## [Given information]
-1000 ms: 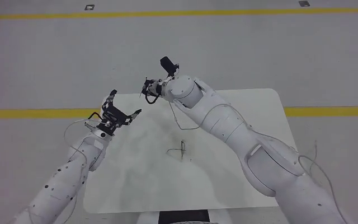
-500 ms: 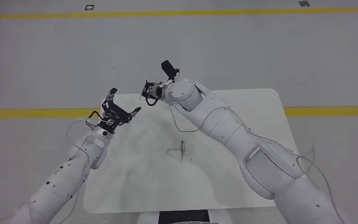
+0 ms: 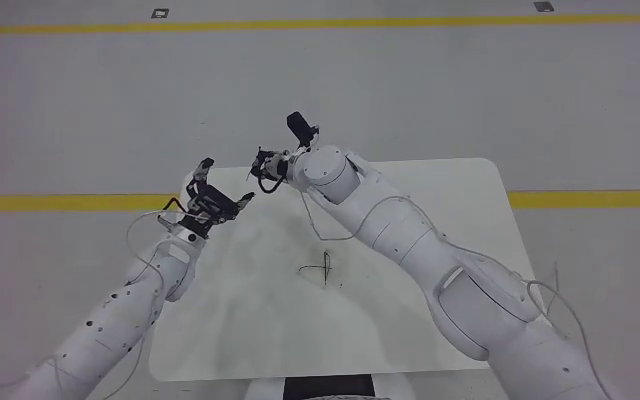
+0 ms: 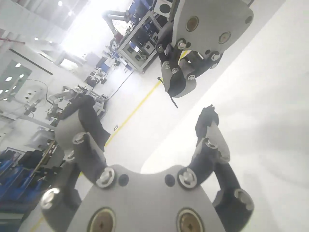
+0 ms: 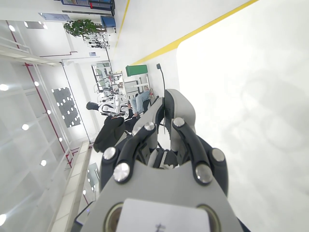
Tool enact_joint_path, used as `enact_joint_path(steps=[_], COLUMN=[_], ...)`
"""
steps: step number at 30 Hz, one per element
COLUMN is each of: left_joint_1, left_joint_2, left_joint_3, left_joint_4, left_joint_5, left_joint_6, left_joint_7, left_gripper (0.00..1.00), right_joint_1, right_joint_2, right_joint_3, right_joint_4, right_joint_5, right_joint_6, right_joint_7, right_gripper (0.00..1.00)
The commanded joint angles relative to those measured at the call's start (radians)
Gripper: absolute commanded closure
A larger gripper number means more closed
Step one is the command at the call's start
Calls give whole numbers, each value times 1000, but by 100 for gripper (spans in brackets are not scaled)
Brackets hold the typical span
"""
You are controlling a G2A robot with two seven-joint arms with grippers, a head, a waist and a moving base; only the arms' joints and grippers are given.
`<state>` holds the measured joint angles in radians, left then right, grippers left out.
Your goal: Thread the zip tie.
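My right gripper (image 3: pixel 262 166) hangs above the table's far left corner, shut on a thin black zip tie (image 5: pixel 164 83). The tie's square head (image 5: pixel 158 66) pokes out past the fingertips of the right gripper (image 5: pixel 165 95). In the left wrist view the right gripper (image 4: pixel 178 86) shows the zip tie (image 4: pixel 173 99) sticking out on both sides. My left gripper (image 3: pixel 216 197) sits just left of it, open, with nothing between its fingers. Its two fingers (image 4: pixel 209 119) point toward the held tie, a short gap away from the left gripper (image 4: pixel 144 119).
More black zip ties (image 3: pixel 322 268) lie crossed near the middle of the white table (image 3: pixel 450 200). A yellow floor line (image 3: pixel 560 198) runs behind the table.
My left gripper has drifted slightly up and right, closer to the right gripper. The right gripper has barely shifted and keeps its hold on the tie.
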<state>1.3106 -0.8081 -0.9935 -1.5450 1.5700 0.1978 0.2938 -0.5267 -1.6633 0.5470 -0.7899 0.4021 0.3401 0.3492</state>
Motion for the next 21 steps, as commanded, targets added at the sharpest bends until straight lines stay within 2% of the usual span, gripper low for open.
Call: enact_joint_path(steps=[1,3,9,12,16,17,21], left_joint_1=[-26,-37,-37,-47,-70,-75,-95], left_joint_2=[13,19,19,21,32,35,48], left_joint_3=[42,58,58,67,99,108,143], left_joint_4=[9,11,11,23,34,35,40], left_joint_5=[0,0,0,0,0,0,0], left_joint_6=[25,34,34,40,61,66,86], left_joint_7=[-7,7,7,12,16,16,10], left_gripper=[0,0,0,0,39,46,52], right_joint_1=[-6,-9,-9,-30,-40,-42,-52], right_joint_2=[-1,-1,-1,1,4,4,6], right_joint_3=[8,12,12,27,44,48,66], right_joint_4=[-3,-4,-4,-21,-40,-44,-64], right_joint_5=[-6,-12,-12,-20,-41,-45,-61], right_joint_6=[0,0,0,-4,0,0,0], right_joint_7=[-2,-3,-3,-20,-26,-27,-31], right_gripper=[100,100,100,100,100,100,100])
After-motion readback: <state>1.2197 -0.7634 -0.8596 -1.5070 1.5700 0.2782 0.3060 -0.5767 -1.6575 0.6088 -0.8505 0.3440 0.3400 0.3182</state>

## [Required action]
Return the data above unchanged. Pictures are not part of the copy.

## [Problem solution]
-1000 ms: 
-500 ms: 
+0 ms: 
+0 ms: 
+0 ms: 
Tool enact_joint_path, used as `enact_joint_path(steps=[_], COLUMN=[_], ...)`
"""
steps: step number at 30 Hz, one per element
COLUMN is each of: left_joint_1, left_joint_2, left_joint_3, left_joint_4, left_joint_5, left_joint_6, left_joint_7, left_gripper (0.00..1.00), right_joint_1, right_joint_2, right_joint_3, right_joint_4, right_joint_5, right_joint_6, right_joint_7, right_gripper (0.00..1.00)
The commanded joint angles relative to those measured at the call's start (radians)
Gripper: absolute commanded closure
A larger gripper number means more closed
Step one is the command at the call's start
Calls give whole numbers, each value times 1000, but by 100 for gripper (spans in brackets are not scaled)
Brackets hold the typical span
"""
You are controlling a G2A robot with two seven-joint arms with grippers, a head, a waist and a moving base; only the arms' joints and grippers are given.
`<state>` holds the measured joint angles in radians, left then right, grippers left out.
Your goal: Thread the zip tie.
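My right gripper (image 3: pixel 262 166) hangs above the table's far left corner, shut on a thin black zip tie (image 5: pixel 164 83). The tie's square head (image 5: pixel 158 66) pokes out past the fingertips of the right gripper (image 5: pixel 165 95). In the left wrist view the right gripper (image 4: pixel 178 86) shows the zip tie (image 4: pixel 173 99) sticking out on both sides. My left gripper (image 3: pixel 216 197) sits just left of it, open, with nothing between its fingers. Its two fingers (image 4: pixel 209 119) point toward the held tie, a short gap away from the left gripper (image 4: pixel 144 119).
More black zip ties (image 3: pixel 322 268) lie crossed near the middle of the white table (image 3: pixel 450 200). A yellow floor line (image 3: pixel 560 198) runs behind the table.
My left gripper has drifted slightly up and right, closer to the right gripper. The right gripper has barely shifted and keeps its hold on the tie.
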<state>1.3106 -0.8081 -0.9935 -1.5450 1.5700 0.1978 0.2938 -0.5267 -1.6633 0.5470 -0.7899 0.4021 0.3401 0.3492</state>
Motion for the next 21 steps, as commanded, targets added at the sharpest bends until straight lines stay within 2% of the usual span, gripper low for open.
Call: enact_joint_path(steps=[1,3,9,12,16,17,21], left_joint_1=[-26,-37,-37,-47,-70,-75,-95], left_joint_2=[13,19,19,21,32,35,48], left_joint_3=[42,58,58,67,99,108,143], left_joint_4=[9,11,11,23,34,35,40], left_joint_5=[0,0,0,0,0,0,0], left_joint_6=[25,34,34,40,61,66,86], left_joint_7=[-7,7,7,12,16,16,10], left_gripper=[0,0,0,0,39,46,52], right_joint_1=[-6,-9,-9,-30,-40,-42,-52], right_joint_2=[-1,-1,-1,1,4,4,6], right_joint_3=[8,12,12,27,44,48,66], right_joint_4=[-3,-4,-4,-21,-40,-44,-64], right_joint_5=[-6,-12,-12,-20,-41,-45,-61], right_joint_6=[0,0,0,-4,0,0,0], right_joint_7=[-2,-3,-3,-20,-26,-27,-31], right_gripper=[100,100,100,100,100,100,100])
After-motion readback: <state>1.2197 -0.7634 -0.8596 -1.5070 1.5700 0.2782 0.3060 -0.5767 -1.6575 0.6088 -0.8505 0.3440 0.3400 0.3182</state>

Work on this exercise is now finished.